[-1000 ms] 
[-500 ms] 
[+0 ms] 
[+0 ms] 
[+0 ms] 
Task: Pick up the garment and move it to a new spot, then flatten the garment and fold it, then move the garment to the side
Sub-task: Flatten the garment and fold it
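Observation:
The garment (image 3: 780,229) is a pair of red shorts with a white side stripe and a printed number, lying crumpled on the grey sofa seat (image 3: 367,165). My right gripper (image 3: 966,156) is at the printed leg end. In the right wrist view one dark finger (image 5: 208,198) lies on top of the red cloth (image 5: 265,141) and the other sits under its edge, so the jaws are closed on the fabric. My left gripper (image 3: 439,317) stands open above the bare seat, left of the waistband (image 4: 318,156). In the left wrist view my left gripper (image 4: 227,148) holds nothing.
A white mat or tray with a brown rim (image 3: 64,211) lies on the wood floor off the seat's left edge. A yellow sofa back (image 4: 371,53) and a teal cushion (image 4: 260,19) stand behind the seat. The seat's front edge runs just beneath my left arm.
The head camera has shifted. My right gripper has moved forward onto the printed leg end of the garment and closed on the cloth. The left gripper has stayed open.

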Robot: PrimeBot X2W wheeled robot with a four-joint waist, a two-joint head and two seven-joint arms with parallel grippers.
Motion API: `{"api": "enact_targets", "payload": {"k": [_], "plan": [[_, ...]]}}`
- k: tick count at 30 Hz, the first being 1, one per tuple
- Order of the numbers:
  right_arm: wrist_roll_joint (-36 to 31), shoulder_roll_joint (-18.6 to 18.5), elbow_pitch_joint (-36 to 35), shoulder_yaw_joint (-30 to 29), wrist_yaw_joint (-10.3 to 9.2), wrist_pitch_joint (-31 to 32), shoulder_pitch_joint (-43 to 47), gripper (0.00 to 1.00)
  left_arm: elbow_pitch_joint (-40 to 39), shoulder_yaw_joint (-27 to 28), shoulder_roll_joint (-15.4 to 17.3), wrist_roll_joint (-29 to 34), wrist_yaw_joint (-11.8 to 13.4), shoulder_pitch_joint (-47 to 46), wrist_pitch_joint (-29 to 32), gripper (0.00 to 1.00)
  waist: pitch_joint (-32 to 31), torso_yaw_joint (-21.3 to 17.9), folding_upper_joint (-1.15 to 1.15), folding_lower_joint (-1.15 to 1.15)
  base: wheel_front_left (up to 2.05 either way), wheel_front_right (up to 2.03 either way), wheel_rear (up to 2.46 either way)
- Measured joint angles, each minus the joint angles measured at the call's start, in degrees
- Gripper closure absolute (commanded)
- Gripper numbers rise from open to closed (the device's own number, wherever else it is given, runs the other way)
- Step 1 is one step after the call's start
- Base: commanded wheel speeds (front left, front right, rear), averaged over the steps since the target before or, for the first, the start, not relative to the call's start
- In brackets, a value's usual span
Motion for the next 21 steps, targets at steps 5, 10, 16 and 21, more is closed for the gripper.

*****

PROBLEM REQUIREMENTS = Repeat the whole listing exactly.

YOUR RESPONSE =
[-1000 ms] 
[-500 ms] 
[+0 ms] 
[+0 ms] 
[+0 ms] 
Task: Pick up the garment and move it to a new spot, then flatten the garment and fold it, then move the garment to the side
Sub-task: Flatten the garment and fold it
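Observation:
The garment (image 3: 780,229) is a pair of red shorts with a white side stripe and a printed number, lying crumpled on the grey sofa seat (image 3: 367,165). My right gripper (image 3: 966,156) is at the printed leg end. In the right wrist view one dark finger (image 5: 208,198) lies on top of the red cloth (image 5: 265,141) and the other sits under its edge, so the jaws are closed on the fabric. My left gripper (image 3: 439,317) stands open above the bare seat, left of the waistband (image 4: 318,156). In the left wrist view my left gripper (image 4: 227,148) holds nothing.
A white mat or tray with a brown rim (image 3: 64,211) lies on the wood floor off the seat's left edge. A yellow sofa back (image 4: 371,53) and a teal cushion (image 4: 260,19) stand behind the seat. The seat's front edge runs just beneath my left arm.
The head camera has shifted. My right gripper has moved forward onto the printed leg end of the garment and closed on the cloth. The left gripper has stayed open.
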
Robot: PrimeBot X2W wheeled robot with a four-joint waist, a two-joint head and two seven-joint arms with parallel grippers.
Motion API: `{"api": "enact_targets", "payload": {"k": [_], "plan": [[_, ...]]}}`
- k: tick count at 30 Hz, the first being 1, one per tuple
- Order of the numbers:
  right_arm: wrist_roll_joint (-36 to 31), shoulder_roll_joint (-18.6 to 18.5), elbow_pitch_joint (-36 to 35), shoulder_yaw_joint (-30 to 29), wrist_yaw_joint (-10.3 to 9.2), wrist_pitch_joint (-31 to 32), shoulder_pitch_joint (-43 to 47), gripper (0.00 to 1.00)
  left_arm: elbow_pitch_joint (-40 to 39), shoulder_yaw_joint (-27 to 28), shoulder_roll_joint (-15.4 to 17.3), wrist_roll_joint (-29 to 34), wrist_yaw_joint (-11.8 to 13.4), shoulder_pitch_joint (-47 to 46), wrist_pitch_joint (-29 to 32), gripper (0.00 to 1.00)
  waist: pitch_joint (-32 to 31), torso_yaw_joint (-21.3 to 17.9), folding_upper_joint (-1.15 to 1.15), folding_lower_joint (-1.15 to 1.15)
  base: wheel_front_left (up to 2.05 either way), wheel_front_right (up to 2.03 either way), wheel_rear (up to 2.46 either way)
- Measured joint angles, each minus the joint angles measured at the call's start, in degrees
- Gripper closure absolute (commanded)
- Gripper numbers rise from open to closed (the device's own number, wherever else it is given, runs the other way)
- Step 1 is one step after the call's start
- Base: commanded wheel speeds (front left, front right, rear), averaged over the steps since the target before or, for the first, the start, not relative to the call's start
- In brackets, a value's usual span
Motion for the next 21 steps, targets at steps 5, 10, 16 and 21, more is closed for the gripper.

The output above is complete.